The youth league has been brave enough to suggest they want the SG replaced, and substituted with one of their own, former ANCYL leader, Fikile Mbalula, whom they claim should step up and fill this position. Citing the history of such generational mix leadership firstly evident in the election of the late icon Walter Sisulu, who occupied this position at the tender age of 37 as the premise for such demand?


It is therefore perhaps time to assess Mantashe as Secretary General and the term he served.


Mantashe the former mine worker born in rural Eastern Cape Lower Cala in Transkei to be precise at some point in time worked in the Northern Cape mines has come a long way.
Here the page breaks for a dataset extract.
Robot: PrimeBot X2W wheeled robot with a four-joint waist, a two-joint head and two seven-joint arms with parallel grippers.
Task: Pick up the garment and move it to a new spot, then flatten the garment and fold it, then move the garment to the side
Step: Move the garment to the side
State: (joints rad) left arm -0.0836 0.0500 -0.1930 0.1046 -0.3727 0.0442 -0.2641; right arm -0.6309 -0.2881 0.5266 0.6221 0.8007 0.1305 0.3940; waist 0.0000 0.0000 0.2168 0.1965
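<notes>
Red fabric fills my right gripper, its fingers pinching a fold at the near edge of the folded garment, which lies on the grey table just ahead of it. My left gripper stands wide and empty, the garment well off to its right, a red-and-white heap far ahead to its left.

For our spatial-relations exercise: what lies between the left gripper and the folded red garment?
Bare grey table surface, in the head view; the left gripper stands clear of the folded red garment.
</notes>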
This unionist, whose contribution in organised labour is very recorded and decorated is since 2007 occupying the seat of Secretary General of the ANC.
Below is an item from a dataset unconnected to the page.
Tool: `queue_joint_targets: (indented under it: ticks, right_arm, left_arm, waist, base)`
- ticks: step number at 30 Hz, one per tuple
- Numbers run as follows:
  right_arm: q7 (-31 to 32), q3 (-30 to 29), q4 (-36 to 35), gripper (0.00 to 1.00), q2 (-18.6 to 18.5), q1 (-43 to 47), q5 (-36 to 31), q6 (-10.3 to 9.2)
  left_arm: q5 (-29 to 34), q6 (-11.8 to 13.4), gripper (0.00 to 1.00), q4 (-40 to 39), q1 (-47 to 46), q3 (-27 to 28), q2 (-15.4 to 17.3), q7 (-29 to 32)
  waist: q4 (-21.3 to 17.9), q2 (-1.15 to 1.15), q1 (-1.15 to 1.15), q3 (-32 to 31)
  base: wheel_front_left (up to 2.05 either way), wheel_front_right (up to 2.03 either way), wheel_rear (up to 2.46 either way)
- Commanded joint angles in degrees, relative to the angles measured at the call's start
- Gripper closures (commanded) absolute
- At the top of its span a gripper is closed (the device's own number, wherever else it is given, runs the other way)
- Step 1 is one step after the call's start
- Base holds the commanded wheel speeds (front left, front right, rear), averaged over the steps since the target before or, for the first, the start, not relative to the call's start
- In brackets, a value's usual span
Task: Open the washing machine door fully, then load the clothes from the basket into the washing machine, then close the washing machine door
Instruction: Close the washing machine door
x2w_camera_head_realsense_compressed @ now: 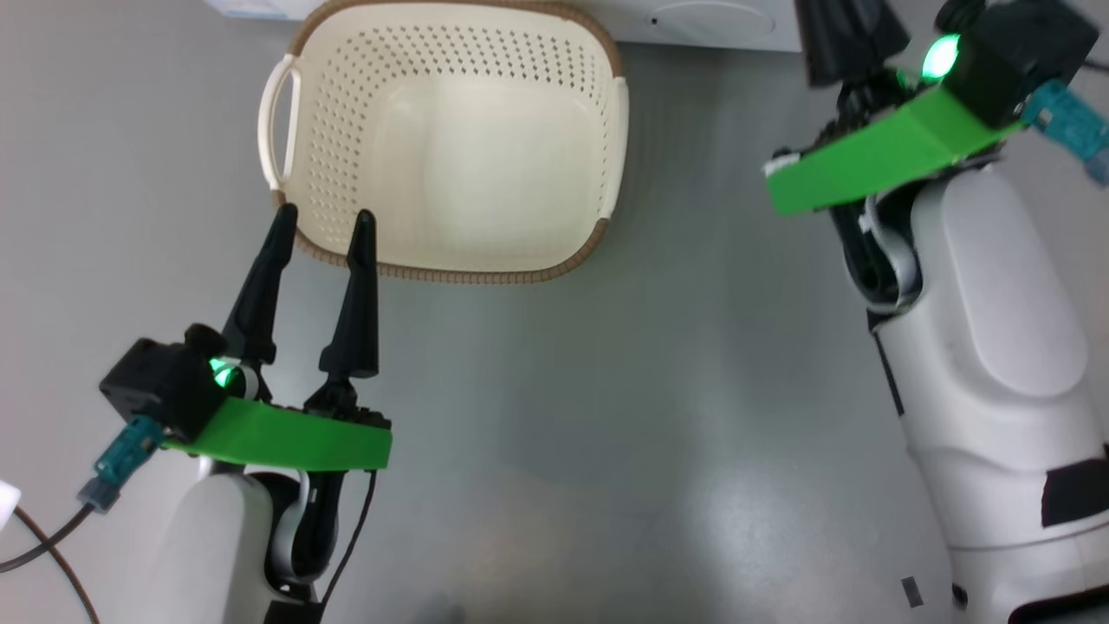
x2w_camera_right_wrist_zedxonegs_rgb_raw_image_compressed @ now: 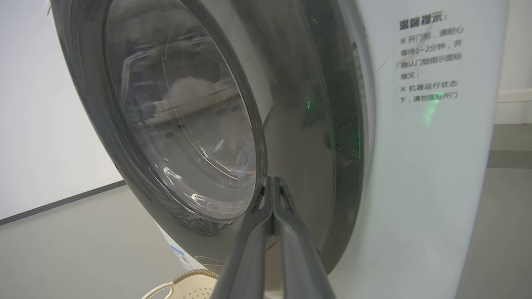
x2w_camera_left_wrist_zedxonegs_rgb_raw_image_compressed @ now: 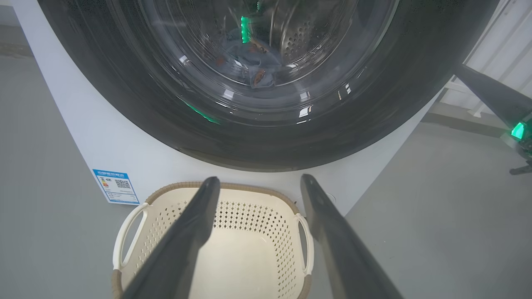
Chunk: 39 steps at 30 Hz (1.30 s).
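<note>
Two-fingered left pincer (x2w_camera_head_realsense_compressed: 326,213) is hovering released over the basket (x2w_camera_head_realsense_compressed: 485,69), while the right pincer (x2w_camera_right_wrist_zedxonegs_rgb_raw_image_compressed: 273,181), clenched empty, is facing the washing machine door (x2w_camera_right_wrist_zedxonegs_rgb_raw_image_compressed: 187,137).

a smooth grey floor (x2w_camera_head_realsense_compressed: 606,416) is seen throughout, and soft patches of light are reflected on it. a plain white wall (x2w_camera_right_wrist_zedxonegs_rgb_raw_image_compressed: 37,124) is met by the floor along a dark strip (x2w_camera_right_wrist_zedxonegs_rgb_raw_image_compressed: 62,202). a pale ribbed panel (x2w_camera_left_wrist_zedxonegs_rgb_raw_image_compressed: 503,54) is glimpsed elsewhere.
</note>
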Motion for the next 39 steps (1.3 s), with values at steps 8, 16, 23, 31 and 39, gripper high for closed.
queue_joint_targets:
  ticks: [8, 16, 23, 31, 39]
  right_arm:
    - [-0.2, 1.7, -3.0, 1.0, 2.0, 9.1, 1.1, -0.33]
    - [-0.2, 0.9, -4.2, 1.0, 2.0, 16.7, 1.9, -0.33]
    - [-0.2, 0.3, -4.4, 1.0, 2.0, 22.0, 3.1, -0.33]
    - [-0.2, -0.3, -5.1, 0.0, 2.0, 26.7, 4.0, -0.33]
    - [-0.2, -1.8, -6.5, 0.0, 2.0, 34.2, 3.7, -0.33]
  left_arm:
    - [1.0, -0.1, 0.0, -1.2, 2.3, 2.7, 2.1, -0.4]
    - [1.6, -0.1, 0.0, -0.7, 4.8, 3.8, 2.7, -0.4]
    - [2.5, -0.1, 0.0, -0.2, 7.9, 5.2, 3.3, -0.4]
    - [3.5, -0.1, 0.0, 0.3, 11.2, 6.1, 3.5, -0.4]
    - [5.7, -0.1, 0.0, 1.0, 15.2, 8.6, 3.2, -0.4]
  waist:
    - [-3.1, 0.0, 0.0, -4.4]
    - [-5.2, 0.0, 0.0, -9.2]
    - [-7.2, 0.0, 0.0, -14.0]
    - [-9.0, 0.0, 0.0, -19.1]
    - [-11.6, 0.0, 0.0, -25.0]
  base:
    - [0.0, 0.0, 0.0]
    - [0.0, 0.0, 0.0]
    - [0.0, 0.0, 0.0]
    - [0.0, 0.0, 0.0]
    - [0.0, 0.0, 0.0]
He brings together the combination of the workers interest, the plight of the poor yet he understands the macro realities informing our political economy and has an epistemology that deserves admiration to say the least.



1. Very few people may want to know but Mantashe holds a Master’s degree of postgraduate qualification from Wits University, besides his B. Comm (Hons) from UNISA obtained in 2002. This in a country that is obsessed with political leadership  exemplified in degrees of decoration, as a sign of true capacity to lead. This should silence all those who argue the current leadership bereft of intellectual capacity.


2. Mantashe known for his frankness of opinion proves at times controversial for the media to contain, for he airs the prism of his mind even on thorny issues. This has set him apart from many. Yet anyone that leads an organisation like the ANC and have to contend with a plethora of issues  from within and equally from oppositional disposition must prove frank, for ambiguity can be a sign of weak leadership.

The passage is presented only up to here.